People often get confused when they start digging into who made the movie Big Bang. Usually, they are looking for the 2007 South Korean action-comedy Big Bang (released internationally as Going by the Book or Kwon-soon-boon Yeo-sa Sang-pwa-gi), but sometimes the wires get crossed with the theoretical "Big Bang" documentaries or even the sitcom. Let's be clear: the 2007 film is a masterpiece of social satire disguised as a heist flick.
It wasn't just one person. Filmmaking is a mess of moving parts. But if you want to point a finger at the creative engine, you have to look at the director, Park Jung-woo.
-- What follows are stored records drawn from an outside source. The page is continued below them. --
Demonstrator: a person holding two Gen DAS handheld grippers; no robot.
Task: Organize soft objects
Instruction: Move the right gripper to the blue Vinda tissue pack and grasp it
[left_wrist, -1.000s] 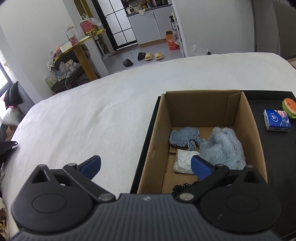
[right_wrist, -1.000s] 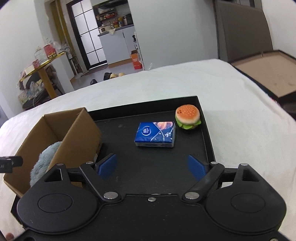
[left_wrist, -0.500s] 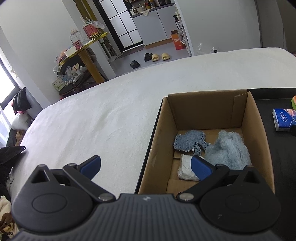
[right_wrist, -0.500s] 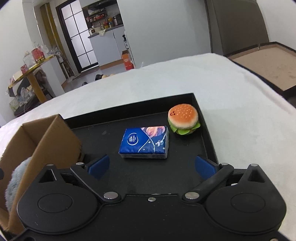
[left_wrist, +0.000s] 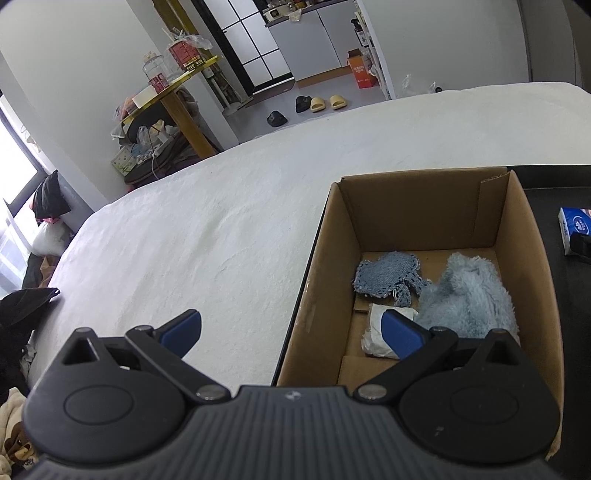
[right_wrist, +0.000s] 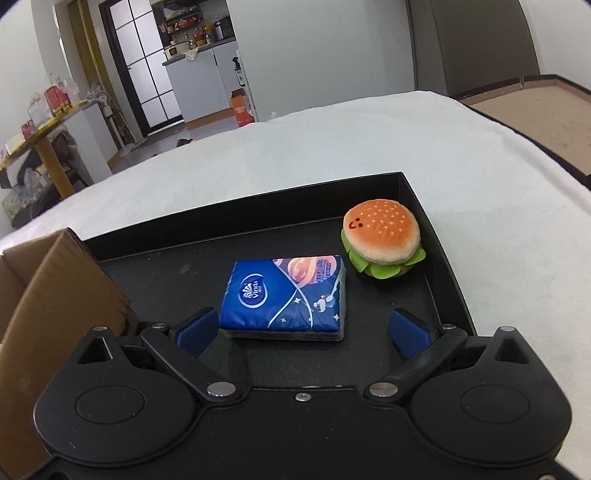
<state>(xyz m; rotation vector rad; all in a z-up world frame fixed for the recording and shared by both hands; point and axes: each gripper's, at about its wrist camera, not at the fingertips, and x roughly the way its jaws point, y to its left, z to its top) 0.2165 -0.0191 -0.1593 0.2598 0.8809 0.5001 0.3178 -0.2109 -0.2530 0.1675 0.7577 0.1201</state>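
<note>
A cardboard box (left_wrist: 517, 236) stands on a black tray (right_wrist: 436, 236). In it lie a denim patch (left_wrist: 386, 273), a fluffy light-blue cloth (left_wrist: 467, 295) and a white wad (left_wrist: 376, 330). My left gripper (left_wrist: 291, 330) is open and empty, above the box's near left wall. On the tray to the right lie a blue tissue pack (right_wrist: 288, 295) and a plush burger (right_wrist: 382, 238). My right gripper (right_wrist: 303, 332) is open, low over the tray, with the pack's near edge between its fingertips. The pack's edge also shows in the left wrist view (left_wrist: 572, 229).
The tray sits on a white bed cover (left_wrist: 221, 229). The box's wall (right_wrist: 62, 295) stands just left of my right gripper. Beyond the bed are a cluttered yellow table (left_wrist: 173, 88), slippers on the floor (left_wrist: 325, 103) and a kitchen doorway.
My right gripper has moved forward and down toward the tissue pack, which now lies between its fingertips. My left gripper has drifted slightly back and left over the box.
</note>
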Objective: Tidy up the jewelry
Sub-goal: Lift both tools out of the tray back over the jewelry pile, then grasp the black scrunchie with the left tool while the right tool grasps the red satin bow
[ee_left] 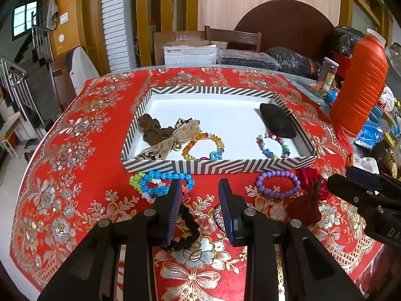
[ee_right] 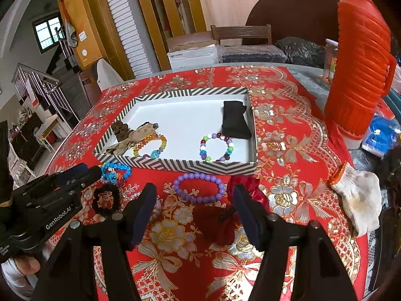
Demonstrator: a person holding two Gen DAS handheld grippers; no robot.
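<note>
purple bead bracelet (ee_right: 199, 188) lies at 12 o'clock of the right gripper (ee_right: 194, 195), jaws wide, empty; left gripper (ee_left: 200, 188) part open, empty, over a black scrunchie (ee_left: 186, 228).

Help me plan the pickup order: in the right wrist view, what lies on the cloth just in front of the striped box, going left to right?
Blue bead bracelet → black scrunchie → purple bead bracelet → red pouch. Far off to the right lies a white work glove.
</note>
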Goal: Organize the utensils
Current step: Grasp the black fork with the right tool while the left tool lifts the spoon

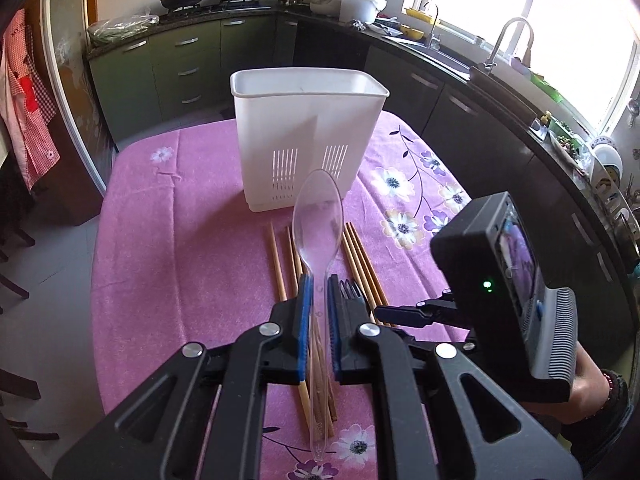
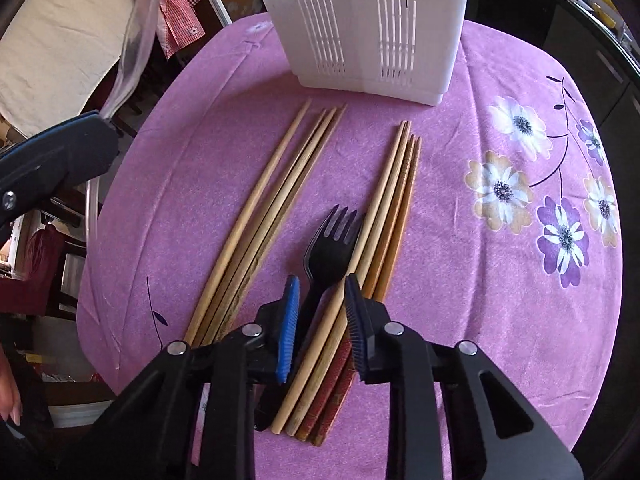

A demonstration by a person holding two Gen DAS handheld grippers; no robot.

The Visionary Behind the Lens: Park Jung-woo
Park Jung-woo didn't just wake up and decide to make a movie about a man who takes a bank robbery drill too seriously. He has a history. Before he made the movie Big Bang, Park was largely known for his sharp screenwriting. He wrote Jail Breakers (2002) and Last Present (2001). You can see that DNA in Big Bang. He likes characters who are stuck in systems that don't work.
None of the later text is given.